Extracted records
* * * * * * *
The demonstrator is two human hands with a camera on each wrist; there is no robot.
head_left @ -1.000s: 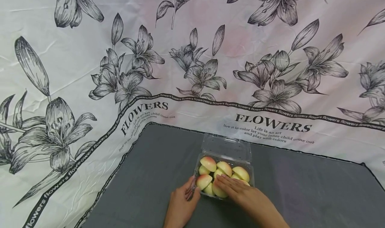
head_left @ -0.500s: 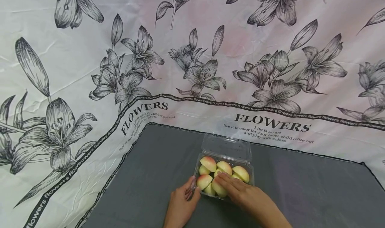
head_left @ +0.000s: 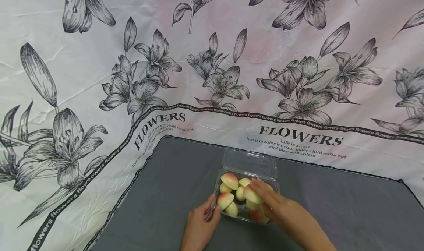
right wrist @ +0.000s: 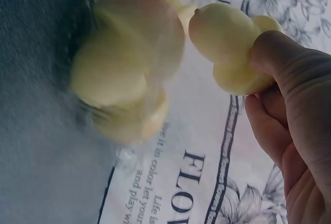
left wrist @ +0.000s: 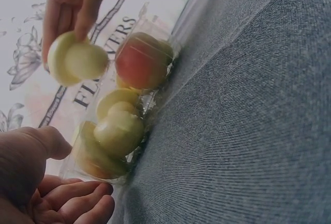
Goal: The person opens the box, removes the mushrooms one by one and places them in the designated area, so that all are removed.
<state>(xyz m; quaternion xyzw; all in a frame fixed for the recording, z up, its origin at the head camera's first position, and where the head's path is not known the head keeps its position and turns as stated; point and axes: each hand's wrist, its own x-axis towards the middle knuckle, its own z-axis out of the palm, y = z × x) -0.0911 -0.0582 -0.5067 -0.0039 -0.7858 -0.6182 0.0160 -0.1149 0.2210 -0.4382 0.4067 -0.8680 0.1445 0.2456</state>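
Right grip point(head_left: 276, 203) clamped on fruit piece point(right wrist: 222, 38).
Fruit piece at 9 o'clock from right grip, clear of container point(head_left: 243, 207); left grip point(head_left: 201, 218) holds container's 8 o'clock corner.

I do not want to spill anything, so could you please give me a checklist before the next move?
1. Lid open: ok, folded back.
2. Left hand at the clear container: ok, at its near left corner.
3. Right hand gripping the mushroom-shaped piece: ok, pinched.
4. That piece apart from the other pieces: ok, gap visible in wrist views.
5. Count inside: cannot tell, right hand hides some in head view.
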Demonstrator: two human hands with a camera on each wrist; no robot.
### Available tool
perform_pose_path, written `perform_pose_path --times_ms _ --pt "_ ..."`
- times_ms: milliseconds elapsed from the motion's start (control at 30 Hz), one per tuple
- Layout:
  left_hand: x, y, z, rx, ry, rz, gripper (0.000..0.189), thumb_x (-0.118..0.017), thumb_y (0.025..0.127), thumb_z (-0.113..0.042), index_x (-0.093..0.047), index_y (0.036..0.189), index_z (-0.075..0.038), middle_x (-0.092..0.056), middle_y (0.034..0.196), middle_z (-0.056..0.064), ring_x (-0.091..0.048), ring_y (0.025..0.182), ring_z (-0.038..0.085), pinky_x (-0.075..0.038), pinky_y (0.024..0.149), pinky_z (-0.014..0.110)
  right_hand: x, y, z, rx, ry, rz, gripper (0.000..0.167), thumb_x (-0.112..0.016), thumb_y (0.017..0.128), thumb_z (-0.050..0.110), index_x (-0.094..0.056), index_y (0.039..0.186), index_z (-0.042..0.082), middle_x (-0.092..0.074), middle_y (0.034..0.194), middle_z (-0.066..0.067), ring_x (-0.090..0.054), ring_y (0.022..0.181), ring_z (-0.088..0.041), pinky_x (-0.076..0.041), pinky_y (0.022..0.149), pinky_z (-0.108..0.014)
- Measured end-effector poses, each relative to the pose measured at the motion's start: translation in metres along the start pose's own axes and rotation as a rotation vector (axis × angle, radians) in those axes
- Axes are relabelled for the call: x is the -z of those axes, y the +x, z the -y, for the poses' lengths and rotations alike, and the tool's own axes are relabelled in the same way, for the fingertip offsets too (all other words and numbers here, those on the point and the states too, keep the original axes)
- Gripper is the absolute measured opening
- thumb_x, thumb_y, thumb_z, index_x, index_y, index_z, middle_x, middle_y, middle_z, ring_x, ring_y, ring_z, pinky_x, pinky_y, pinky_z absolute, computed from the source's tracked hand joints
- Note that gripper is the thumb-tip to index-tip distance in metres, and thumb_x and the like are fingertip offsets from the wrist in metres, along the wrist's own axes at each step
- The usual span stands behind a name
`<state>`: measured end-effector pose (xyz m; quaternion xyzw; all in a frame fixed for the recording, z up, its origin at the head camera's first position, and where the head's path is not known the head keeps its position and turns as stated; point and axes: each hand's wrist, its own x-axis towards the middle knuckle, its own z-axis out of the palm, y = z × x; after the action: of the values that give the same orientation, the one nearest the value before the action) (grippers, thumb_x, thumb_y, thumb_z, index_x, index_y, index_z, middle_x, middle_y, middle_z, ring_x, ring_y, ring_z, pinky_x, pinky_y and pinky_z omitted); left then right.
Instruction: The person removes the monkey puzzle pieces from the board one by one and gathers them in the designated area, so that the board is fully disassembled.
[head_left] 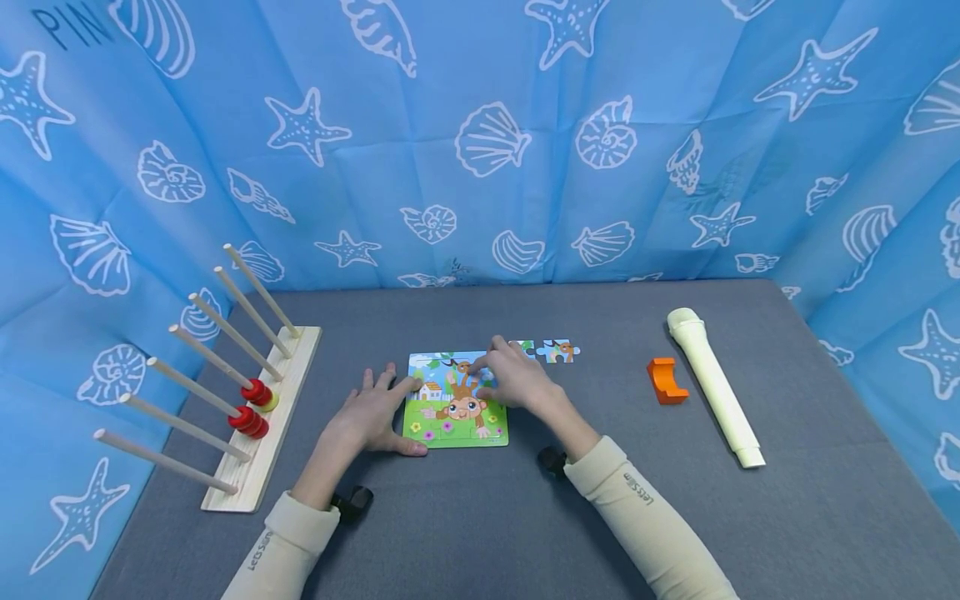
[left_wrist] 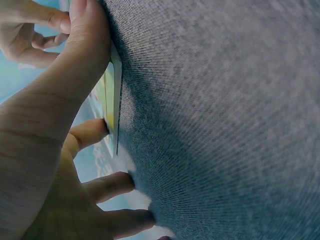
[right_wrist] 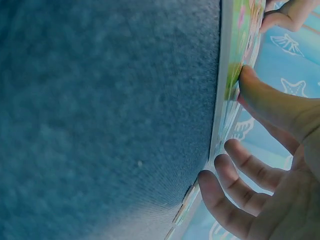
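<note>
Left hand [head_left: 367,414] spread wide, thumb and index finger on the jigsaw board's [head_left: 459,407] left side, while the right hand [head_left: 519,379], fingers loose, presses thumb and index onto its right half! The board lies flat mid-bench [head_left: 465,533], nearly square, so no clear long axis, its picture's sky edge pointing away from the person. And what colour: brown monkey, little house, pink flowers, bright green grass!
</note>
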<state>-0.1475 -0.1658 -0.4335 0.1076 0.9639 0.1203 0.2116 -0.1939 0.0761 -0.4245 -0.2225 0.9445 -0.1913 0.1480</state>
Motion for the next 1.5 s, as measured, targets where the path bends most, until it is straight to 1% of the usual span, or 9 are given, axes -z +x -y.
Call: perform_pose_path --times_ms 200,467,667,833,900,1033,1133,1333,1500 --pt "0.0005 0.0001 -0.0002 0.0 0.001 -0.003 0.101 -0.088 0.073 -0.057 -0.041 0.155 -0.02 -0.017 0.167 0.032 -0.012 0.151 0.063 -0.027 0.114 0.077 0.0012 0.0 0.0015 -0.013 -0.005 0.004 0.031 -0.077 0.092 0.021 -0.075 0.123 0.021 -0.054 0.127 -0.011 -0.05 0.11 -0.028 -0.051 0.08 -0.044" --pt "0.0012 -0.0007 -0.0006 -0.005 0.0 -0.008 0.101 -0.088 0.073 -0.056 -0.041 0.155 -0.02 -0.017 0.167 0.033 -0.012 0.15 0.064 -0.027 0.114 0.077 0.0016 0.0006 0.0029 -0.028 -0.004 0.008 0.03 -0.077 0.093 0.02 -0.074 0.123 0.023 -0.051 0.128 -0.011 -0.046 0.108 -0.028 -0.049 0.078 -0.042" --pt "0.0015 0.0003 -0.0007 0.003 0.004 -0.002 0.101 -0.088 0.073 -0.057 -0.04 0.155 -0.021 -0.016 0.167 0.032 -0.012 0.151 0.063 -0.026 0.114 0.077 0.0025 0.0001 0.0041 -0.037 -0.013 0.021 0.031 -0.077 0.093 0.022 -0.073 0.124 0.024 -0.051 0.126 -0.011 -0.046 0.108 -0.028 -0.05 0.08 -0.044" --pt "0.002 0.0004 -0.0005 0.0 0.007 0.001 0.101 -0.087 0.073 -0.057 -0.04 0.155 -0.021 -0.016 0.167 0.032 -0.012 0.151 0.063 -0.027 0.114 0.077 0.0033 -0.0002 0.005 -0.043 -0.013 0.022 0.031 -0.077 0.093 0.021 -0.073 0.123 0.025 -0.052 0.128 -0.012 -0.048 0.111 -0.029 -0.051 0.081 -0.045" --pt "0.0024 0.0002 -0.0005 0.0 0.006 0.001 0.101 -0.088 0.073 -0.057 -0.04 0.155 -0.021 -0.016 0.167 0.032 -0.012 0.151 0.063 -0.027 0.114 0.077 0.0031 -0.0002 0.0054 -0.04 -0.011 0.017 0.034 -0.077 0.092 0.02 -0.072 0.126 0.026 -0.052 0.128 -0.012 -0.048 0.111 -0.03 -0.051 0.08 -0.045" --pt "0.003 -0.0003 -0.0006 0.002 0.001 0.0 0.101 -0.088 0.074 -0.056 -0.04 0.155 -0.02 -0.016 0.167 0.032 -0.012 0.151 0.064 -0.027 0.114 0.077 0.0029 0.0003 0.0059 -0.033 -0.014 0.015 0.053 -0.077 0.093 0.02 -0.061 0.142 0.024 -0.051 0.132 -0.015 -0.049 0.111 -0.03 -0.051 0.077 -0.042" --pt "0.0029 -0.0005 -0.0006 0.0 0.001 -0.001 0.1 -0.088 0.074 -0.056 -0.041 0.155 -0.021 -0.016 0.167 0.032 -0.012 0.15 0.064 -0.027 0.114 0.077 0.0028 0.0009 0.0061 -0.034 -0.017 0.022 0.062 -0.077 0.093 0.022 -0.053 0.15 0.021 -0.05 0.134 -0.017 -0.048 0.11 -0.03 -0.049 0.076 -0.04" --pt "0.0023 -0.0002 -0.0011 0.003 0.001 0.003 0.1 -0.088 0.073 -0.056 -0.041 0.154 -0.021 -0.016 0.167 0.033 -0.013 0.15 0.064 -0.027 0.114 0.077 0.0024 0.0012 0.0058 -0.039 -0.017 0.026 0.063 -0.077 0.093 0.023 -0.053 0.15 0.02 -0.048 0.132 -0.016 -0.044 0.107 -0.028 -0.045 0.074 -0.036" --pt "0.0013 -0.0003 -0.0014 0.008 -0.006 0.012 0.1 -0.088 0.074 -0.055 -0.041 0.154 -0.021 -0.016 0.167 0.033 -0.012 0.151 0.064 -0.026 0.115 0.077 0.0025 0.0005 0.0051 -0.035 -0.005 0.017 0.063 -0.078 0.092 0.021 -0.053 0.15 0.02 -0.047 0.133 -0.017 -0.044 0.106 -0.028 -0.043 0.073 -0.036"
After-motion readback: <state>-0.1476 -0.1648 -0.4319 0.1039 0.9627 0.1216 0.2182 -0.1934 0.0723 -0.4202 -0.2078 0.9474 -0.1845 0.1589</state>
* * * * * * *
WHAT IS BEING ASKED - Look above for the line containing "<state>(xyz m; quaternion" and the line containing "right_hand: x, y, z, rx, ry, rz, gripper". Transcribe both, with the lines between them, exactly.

OUTPUT -
<state>(xyz m; quaternion xyzw; all in a frame fixed for the recording, z up, its origin at the head camera's first position, and where the head's path is not known the head keeps its position and turns as stated; point and axes: each hand's wrist, its own x-axis towards the middle knuckle, its own z-axis out of the palm, y = z × x) -0.0911 -0.0582 -0.5067 -0.0039 -0.7858 -0.6182 0.0160 -0.1149 0.2210 -0.4382 0.4067 -0.8680 0.1445 0.2456</state>
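Right grip point(head_left: 276, 203) clamped on fruit piece point(right wrist: 222, 38).
Fruit piece at 9 o'clock from right grip, clear of container point(head_left: 243, 207); left grip point(head_left: 201, 218) holds container's 8 o'clock corner.

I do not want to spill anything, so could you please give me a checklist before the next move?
1. Lid open: ok, folded back.
2. Left hand at the clear container: ok, at its near left corner.
3. Right hand gripping the mushroom-shaped piece: ok, pinched.
4. That piece apart from the other pieces: ok, gap visible in wrist views.
5. Count inside: cannot tell, right hand hides some in head view.
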Demonstrator: two human hands with a camera on each wrist; no robot.
### Available tool
perform_pose_path, written `perform_pose_path --times_ms _ --pt "_ ..."`
- times_ms: milliseconds elapsed from the motion's start (control at 30 Hz), one per tuple
- Layout:
  left_hand: x, y, z, rx, ry, rz, gripper (0.000..0.189), thumb_x (-0.118..0.017), thumb_y (0.025..0.127), thumb_z (-0.113..0.042), index_x (-0.093..0.047), index_y (0.036..0.189), index_z (-0.075..0.038), middle_x (-0.092..0.056), middle_y (0.034..0.196), middle_z (-0.056..0.064), ring_x (-0.091..0.048), ring_y (0.025..0.182), ring_z (-0.038..0.085), pinky_x (-0.075..0.038), pinky_y (0.024..0.149), pinky_z (-0.014..0.110)
  right_hand: x, y, z, rx, ry, rz, gripper (0.000..0.167), thumb_x (-0.112..0.016), thumb_y (0.017..0.128), thumb_z (-0.050..0.110), index_x (-0.094..0.056), index_y (0.039..0.186), index_z (-0.042..0.082), middle_x (-0.092..0.074), middle_y (0.034..0.194), middle_z (-0.066..0.067), ring_x (-0.090..0.054), ring_y (0.022..0.181), ring_z (-0.088..0.041), pinky_x (-0.076..0.041), pinky_y (0.022..0.149), pinky_z (-0.108..0.014)

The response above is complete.